US-Mexico trade war could hit Mexico economy, spur migration

FILE - In this Aug. 31, 2016 file photo, Republican presidential nominee Donald Trump walks with Mexico President Enrique Pena Nieto at the end of their joint statement at Los Pinos, the presidential official residence, in Mexico City. President Donald Trump and Mexican President Enrique Pena Nieto spoke for an hour by phone Friday Jan. 27, 2017 amid rising tensions over the U.S. leader's plans for a southern border wall, administration officials said.(AP Photo/Dario Lopez-Mills, File) (The Associated Press)

If President Donald Trump makes good on threats to gut NAFTA and impose stiff tariffs on Mexican goods, economists say he risks a trade war that could lead to the very thing he is hoping to avoid — a huge surge in Mexican migration to the United States.

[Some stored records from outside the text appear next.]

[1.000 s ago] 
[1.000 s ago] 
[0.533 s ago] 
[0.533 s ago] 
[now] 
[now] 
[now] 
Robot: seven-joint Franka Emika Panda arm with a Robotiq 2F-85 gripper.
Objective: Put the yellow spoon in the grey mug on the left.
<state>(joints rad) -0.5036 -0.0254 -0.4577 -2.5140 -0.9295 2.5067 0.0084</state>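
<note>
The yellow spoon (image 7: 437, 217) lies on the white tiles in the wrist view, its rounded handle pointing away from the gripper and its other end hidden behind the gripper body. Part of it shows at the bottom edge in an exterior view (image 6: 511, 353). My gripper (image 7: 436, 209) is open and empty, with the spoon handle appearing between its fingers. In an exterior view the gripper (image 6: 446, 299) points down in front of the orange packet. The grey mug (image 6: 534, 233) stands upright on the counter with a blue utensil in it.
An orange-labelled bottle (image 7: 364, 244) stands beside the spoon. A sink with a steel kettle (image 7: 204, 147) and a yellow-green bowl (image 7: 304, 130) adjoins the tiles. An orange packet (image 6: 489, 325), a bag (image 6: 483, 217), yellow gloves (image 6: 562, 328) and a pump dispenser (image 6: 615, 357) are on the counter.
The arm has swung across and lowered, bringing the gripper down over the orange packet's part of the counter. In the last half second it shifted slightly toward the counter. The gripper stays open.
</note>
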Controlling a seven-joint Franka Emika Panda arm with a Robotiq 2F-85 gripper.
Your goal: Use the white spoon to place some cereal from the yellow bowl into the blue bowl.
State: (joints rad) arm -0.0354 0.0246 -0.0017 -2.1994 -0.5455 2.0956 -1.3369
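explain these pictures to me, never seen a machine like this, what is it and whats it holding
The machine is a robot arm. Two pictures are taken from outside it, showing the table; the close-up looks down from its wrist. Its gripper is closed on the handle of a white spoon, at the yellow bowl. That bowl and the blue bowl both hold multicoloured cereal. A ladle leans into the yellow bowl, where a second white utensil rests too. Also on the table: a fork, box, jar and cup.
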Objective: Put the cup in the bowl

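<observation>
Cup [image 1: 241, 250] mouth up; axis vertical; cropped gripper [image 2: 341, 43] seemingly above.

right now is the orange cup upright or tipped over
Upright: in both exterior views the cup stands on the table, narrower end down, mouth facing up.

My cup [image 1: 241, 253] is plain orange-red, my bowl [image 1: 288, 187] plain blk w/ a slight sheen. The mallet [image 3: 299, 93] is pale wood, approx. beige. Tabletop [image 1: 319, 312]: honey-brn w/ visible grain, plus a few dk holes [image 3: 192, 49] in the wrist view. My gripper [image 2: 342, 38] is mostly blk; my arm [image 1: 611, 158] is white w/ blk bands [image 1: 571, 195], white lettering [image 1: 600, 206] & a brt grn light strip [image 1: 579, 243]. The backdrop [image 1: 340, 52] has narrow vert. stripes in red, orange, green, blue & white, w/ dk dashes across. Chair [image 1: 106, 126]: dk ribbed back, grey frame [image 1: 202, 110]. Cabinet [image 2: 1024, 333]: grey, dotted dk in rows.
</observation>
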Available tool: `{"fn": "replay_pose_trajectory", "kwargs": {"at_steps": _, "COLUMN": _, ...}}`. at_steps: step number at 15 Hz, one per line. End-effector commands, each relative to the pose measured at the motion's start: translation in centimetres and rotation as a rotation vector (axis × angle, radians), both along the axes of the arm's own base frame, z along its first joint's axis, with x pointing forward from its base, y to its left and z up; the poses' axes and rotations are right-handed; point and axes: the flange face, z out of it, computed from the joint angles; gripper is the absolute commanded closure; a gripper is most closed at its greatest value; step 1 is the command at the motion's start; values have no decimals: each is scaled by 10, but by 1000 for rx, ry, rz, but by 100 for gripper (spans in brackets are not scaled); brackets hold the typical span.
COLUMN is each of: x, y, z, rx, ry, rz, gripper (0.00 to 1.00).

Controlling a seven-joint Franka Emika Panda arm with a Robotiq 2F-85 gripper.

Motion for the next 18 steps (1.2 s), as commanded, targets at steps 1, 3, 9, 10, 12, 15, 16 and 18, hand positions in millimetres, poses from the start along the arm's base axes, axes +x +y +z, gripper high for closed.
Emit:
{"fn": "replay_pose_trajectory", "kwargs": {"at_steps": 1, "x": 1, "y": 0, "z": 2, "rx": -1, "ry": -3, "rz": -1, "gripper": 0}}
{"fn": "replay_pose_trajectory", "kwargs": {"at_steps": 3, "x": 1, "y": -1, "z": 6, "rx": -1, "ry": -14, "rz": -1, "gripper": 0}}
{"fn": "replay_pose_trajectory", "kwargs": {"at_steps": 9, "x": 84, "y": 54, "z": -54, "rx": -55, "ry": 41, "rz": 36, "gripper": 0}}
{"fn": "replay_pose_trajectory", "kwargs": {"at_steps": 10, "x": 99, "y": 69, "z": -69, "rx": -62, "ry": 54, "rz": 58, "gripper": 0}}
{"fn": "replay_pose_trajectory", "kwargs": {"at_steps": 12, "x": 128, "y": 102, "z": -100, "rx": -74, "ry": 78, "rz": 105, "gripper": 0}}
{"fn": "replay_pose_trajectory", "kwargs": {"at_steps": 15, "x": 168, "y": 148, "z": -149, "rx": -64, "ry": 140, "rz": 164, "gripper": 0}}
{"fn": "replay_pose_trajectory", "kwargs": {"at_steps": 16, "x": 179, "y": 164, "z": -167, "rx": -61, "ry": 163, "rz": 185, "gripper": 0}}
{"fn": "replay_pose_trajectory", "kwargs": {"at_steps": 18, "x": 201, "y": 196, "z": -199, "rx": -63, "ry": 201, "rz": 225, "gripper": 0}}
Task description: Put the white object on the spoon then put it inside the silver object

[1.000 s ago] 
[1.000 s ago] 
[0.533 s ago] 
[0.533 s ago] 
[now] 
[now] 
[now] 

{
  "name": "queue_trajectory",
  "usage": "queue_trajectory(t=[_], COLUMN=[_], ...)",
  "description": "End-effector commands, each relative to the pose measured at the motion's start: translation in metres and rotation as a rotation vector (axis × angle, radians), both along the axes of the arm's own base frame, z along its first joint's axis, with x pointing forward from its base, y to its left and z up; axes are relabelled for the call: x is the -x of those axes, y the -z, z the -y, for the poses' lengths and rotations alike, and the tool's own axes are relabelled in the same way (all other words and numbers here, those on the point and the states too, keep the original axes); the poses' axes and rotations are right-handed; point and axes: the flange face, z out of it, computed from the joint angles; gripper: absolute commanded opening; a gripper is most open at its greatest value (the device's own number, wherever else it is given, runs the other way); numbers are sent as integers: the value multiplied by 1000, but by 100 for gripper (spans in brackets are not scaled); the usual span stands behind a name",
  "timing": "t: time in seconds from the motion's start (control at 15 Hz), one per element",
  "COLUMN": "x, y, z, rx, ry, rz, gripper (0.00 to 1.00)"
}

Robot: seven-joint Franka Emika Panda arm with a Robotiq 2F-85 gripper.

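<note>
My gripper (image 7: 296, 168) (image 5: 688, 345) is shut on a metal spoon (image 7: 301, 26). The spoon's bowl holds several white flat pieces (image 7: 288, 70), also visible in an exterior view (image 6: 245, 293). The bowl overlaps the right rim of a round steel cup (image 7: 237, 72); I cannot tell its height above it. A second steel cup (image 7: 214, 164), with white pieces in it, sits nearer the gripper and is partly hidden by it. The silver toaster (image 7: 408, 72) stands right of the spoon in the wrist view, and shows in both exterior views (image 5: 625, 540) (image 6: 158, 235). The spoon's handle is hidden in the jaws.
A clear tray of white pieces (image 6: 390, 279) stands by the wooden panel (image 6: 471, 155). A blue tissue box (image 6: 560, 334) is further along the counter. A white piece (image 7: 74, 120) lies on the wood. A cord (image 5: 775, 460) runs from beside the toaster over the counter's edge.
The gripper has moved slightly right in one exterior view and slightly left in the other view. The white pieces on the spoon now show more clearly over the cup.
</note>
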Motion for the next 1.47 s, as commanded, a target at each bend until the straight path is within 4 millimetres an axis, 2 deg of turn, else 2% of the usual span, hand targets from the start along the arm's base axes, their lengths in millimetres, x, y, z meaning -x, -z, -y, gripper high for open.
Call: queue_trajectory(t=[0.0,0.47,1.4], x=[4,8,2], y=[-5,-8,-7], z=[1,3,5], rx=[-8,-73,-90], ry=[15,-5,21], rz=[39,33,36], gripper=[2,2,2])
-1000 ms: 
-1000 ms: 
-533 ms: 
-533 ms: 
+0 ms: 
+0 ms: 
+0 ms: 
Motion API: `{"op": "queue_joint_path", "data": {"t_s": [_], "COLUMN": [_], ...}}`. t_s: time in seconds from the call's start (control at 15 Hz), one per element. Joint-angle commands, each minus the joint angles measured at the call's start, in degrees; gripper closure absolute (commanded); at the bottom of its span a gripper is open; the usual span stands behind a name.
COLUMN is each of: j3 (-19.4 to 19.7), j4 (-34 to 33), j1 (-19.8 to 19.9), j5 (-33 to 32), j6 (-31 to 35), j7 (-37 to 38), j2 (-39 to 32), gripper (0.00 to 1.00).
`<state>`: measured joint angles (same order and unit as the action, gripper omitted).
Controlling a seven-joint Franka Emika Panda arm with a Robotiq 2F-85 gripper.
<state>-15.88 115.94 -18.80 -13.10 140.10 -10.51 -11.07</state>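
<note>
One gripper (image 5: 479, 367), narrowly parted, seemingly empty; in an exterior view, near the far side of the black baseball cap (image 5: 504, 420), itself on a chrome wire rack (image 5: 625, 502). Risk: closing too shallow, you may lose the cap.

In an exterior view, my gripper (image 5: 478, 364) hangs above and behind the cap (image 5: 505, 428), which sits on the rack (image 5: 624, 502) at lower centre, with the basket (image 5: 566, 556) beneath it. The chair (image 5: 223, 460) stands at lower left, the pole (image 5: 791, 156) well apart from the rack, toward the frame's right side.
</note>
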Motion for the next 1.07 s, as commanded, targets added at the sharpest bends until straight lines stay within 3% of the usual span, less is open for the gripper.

The result would be catastrophe for the Mexican economy: Recession. A dramatic weakening of the peso, even below the historic lows it has already set amid Trump's bellicose rhetoric. Soaring inflation, interest rates and unemployment.

"Mexico is smaller than the U.S. and can be harmed by conflict more than the U.S. would be," said Adam Posen, president of the Peterson Institute for International Economics, a Washington think tank that supports free trade.